Write out the full listing exactly as given, minus the images.

__________________________________________________

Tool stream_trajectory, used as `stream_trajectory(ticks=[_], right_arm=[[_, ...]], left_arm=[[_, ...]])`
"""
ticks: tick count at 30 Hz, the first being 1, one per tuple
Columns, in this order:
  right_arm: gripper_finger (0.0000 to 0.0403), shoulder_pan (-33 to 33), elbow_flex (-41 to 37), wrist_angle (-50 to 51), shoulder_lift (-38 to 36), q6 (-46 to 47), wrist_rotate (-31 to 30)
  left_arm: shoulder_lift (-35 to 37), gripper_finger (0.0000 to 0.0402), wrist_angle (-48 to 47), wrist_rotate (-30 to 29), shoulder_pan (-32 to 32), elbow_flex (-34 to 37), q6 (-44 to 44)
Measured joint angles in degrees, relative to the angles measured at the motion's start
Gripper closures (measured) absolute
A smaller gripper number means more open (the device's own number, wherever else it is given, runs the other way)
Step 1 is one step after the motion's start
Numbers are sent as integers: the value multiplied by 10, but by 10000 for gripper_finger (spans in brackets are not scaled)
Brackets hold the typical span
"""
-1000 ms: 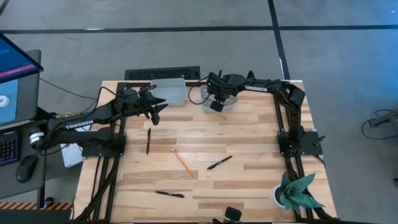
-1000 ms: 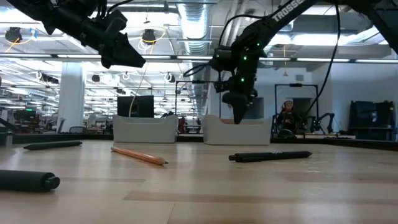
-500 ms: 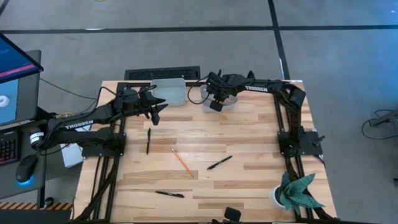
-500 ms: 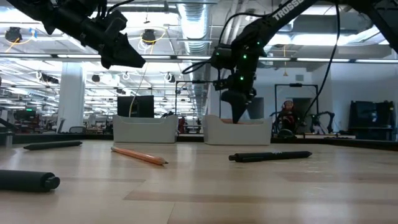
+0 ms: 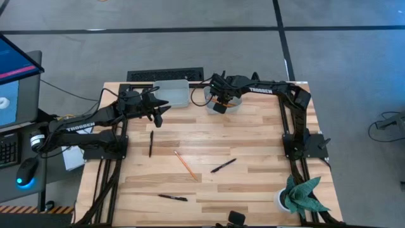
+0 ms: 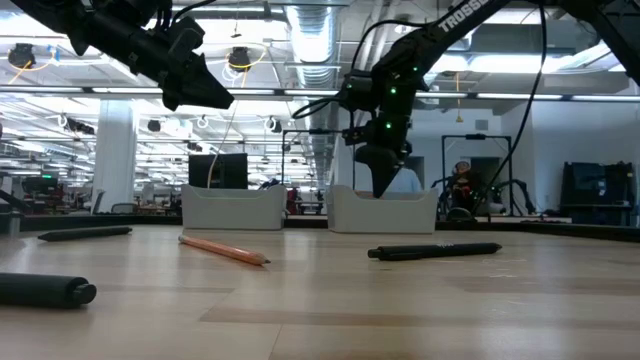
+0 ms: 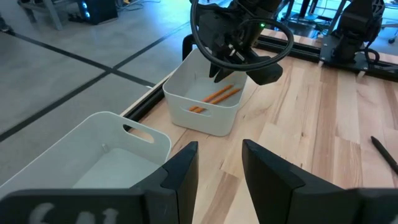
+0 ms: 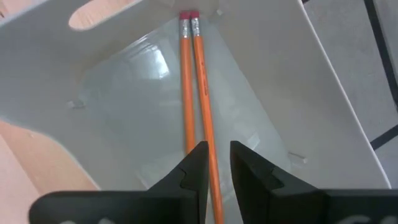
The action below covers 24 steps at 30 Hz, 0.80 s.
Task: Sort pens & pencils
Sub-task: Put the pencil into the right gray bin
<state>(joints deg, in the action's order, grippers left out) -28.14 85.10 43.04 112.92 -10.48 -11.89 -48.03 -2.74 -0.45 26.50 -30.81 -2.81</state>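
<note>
— What do we see from above?
— The right gripper [image 5: 219, 104] hangs over the white bin [image 5: 235, 106] at the table's [image 5: 253, 139] far edge. The left gripper [image 5: 158, 111] waits by the clear bin [image 5: 174, 92] at the far left. One orange pencil [image 5: 184, 163] lies mid-table, with three black pens around it: one toward the left edge [image 5: 151, 142], one to the right [image 5: 223, 165], one near the front edge [image 5: 172, 197].
— And level with the table?
— We see the right gripper [image 6: 381, 172] above the white bin [image 6: 380, 211], the pencil [image 6: 222, 249] and a pen [image 6: 435, 251] in front.
— The left wrist?
— Its fingers [image 7: 181, 171] stand apart, holding nothing; two pencils [image 7: 216, 96] lie in the white bin [image 7: 208, 99].
— The right wrist?
— Fingers [image 8: 194, 167] narrowly parted, empty, just above two pencils [image 8: 198, 87] lying side by side on the bin floor [image 8: 118, 87].
</note>
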Motion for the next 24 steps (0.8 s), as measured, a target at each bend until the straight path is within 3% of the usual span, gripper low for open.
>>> stream_trajectory(ticks=[13,24], right_arm=[[315,0,0,1,-10,15,-4],[315,6,67,4,-77,30,-3]], left_arm=[[0,287,0,0,0,0,0],[0,287,0,0,0,0,0]])
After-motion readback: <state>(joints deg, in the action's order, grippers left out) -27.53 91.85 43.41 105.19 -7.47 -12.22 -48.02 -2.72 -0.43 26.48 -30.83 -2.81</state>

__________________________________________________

● **Exercise answer**:
Tool stream_trajectory, used as `stream_trajectory(ticks=[_], right_arm=[[_, ...]], left_arm=[[_, ...]])`
"""
ticks: tick count at 30 Hz, the first being 1, one per tuple
Columns, in this order:
  right_arm: gripper_finger (0.0000 to 0.0403), shoulder_pan (-33 to 33), elbow_flex (-41 to 37), wrist_angle (-50 to 51), shoulder_lift (-38 to 36), q6 (-46 to 47), wrist_rotate (-31 to 30)
  left_arm: shoulder_lift (-35 to 37), gripper_finger (0.0000 to 0.0402), wrist_angle (-48 to 47), wrist_rotate (-30 to 29), shoulder_pan (-32 to 32), elbow_flex (-34 to 37), q6 (-44 to 44)
Measured joint angles in degrees, relative to the angles measured at the motion's start
Gripper closures (measured) absolute
A smaller gripper number means more open (the device's own number, wherever else it is given, runs the other way)
Step 1 is one step after the motion's start
Numbers are sent as integers: the value multiplied by 10, but by 10000 for gripper_finger (spans in brackets are not scaled)
Brackets hold the typical span
"""
-1000 ms: 
-1000 ms: 
-500 ms: 
-500 ms: 
+0 ms: 
+0 ms: 
+0 ms: 
+0 ms: 
The action below covers 24 steps at 30 Hz, 0.80 s.
Task: Sort pens & pencils
Sub-task: Put the pencil into the right gray bin
<state>(joints deg, in the action's order, grippers left out) -28.14 85.10 43.04 112.92 -10.48 -11.89 -48.03 -2.74 -0.45 26.50 -30.81 -2.81</state>
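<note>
— What do we see from above?
— The right gripper [image 5: 219, 104] hangs over the white bin [image 5: 235, 106] at the table's [image 5: 253, 139] far edge. The left gripper [image 5: 158, 111] waits by the clear bin [image 5: 174, 92] at the far left. One orange pencil [image 5: 184, 163] lies mid-table, with three black pens around it: one toward the left edge [image 5: 151, 142], one to the right [image 5: 223, 165], one near the front edge [image 5: 172, 197].
— And level with the table?
— We see the right gripper [image 6: 381, 172] above the white bin [image 6: 380, 211], the pencil [image 6: 222, 249] and a pen [image 6: 435, 251] in front.
— The left wrist?
— Its fingers [image 7: 181, 171] stand apart, holding nothing; two pencils [image 7: 216, 96] lie in the white bin [image 7: 208, 99].
— The right wrist?
— Fingers [image 8: 194, 167] narrowly parted, empty, just above two pencils [image 8: 198, 87] lying side by side on the bin floor [image 8: 118, 87].
</note>
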Motion for the next 24 steps (0.8 s), as measured, a target at each bend until the straight path is within 3% of the usual span, gripper low for open.
>>> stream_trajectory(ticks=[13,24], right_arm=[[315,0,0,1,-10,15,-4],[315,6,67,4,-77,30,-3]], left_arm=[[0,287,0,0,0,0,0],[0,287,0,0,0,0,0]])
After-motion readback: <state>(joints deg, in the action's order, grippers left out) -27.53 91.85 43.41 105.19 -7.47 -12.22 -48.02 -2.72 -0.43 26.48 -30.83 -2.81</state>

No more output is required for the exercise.